Appellant, Heina, brought this suit in the Jefferson circuit court against appellee, Gramig, to recover damages for injuries resulting to him from assault and battery *Page 205 alleged to have been inflicted by appellee, Gramig, on the 27th day of February, 1922. Both men were employed by the Progress Stove Range Company, of Louisville. That concern operated a foundry. Appellant Heina, was a molder and, as we understand it, poured the molten metal, while appellee, Gramig, was superintendent and boss at the plant. On the afternoon of the day of the alleged assault and battery appellant, Heina, who was handling the molten metal, became intoxicated and was staggering. When this fact was made known to the superintendent, appellee, Gramig, he instructed one of the men to go tell Heina that he must withdraw from the work because it was dangerous to Heina as well as to the other employes for him to continue at the work while drunk. Heina continued at his work although he was staggering from intoxication. Fearing he would fall into the molten metal or cause it to be poured upon some of the employes to their injury, the superintendent made a second effort to induce Heina to quit his employment for the afternoon and until he sobered. This appears to have insulted Heina and he immediately went to see appellee, Gramig, to know why he had given such an order. When appellee told him that his drunken condition made it dangerous both to himself and other employes for him to continue in the work Heina became abusive to appellee and called him vile names. Thereupon appellee pushed or struck appellant and he fell over some rubbish with but slight injury. Other employes interfered. When appellee withdrew appellant became very boisterous and loud in his abuse of appellee, and as some of the evidences shows threatened him. When appellee returned appellant again called him vile names. Under the impulse of the instant appellee took hold of appellant and put him out of the foundry. Appellant says he was seriously injured in his person; that appellee kicked him in the abdomen, causing hernia. This is denied by appellee, who says appellant was suffering from hernia long before the affray.

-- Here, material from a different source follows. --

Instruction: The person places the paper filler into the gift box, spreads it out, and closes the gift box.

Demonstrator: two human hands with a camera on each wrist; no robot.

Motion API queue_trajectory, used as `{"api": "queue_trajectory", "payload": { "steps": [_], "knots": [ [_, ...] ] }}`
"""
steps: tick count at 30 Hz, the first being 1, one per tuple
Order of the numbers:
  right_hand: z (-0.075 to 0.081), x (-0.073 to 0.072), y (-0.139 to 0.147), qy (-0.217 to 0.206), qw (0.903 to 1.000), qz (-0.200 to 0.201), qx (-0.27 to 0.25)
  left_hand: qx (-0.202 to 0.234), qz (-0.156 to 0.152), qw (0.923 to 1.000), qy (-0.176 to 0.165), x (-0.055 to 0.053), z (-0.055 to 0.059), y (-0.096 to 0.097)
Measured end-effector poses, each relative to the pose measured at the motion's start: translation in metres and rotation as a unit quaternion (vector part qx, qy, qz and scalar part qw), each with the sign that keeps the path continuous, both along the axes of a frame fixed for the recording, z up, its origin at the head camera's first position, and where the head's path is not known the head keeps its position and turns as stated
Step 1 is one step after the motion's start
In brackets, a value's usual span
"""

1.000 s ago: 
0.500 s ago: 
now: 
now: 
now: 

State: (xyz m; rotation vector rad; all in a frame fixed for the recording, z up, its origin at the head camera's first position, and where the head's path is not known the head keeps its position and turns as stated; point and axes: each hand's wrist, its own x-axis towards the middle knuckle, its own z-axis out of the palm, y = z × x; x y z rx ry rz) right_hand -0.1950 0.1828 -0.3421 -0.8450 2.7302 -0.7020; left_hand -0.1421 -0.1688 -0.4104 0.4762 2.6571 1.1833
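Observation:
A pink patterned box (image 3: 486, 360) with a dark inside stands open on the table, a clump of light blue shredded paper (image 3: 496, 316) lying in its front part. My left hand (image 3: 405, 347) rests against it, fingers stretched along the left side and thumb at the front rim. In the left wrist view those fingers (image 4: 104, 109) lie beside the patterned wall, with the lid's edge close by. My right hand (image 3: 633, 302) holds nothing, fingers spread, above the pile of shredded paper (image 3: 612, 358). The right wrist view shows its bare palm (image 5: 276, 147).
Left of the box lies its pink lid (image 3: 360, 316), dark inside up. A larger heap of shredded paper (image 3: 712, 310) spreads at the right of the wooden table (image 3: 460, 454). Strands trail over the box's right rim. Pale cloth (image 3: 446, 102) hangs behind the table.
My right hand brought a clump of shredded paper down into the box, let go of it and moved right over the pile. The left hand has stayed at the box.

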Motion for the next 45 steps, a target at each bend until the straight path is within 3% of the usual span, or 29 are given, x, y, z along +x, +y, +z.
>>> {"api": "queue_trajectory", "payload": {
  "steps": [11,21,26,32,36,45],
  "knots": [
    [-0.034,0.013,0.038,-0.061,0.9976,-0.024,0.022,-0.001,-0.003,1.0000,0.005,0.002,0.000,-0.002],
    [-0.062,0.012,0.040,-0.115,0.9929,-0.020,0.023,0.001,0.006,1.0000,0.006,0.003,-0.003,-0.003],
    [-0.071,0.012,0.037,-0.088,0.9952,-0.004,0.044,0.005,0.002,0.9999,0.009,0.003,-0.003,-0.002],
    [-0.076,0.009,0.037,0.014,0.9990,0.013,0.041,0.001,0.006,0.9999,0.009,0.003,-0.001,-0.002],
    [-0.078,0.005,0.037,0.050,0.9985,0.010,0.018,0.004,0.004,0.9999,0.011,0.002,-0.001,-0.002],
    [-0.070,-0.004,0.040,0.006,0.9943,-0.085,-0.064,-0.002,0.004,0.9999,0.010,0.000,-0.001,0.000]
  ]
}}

Two jury trials were had, the first one resulting in a verdict for $4,000.00 in favor of appellant, Heina, and from which a new trial was granted by the lower court, and the last one in a verdict for appellee, Gramig. From the order granting a new trial from the first judgment, and the judgment entered upon the verdict in favor of defendant, Gramig, now appellee, this appeal is prosecuted. *Page 206

The only question presented is the correctness of the ruling of the trial court in granting the new trial. Appellant in his brief says: "No reason having been given by the lower court in sustaining the motion for a new trial, and no good reason appearing to have existed for granting it, the judgment should be reversed and the case remanded with direction to set aside the last verdict and judgment and in lieu thereof to enter of record the first verdict and judgment in conformity therewith."

No reason was assigned by the lower court for the granting of the new trial. The case was a very doubtful one upon the facts. A second verdict rendered upon practically the same evidence as that presented to the first jury demonstrates the unsatisfactory nature of the case. The injuries received by appellant were little more than slight unless the hernia he suffered resulted from the fight. Whether it did or not is shrouded in doubt. At any rate appellant provoked the difficulty, according to the great weight of the evidence. He brought on the fight by his abusive language to appellee, Gramig. The provocation he offered was almost irresistible. It is not at all strange that Gramig resented the vile epithets applied to him by appellant Heina in his drunken condition. When all the facts are considered it is not strange that the lower court granted a new trial to appellee Gramig from the verdict and judgment for $4,000.00. That amount appears at first blush to be excessive.

The trial court has a broad discretion in granting or refusing new trials, and its judgment will not be disturbed because thereof, unless it appears that there has been an abuse of discretion. Louisville College of Dentistry v. Hartford Steam Boiler Co., 185 Ky. 778; Strode v. Strode, 194 Ky. 665; Keser v. Commonwealth, 195 Ky. 809; Steinke v. North Vernon Lumber Co., 190 Ky. 231.

We can discover no abuse of discretion upon the part of the lower court in granting appellee, Gramig, a new trial. In fact, we think it would have been an abuse of discretion to have refused a new trial under the facts and circumstances.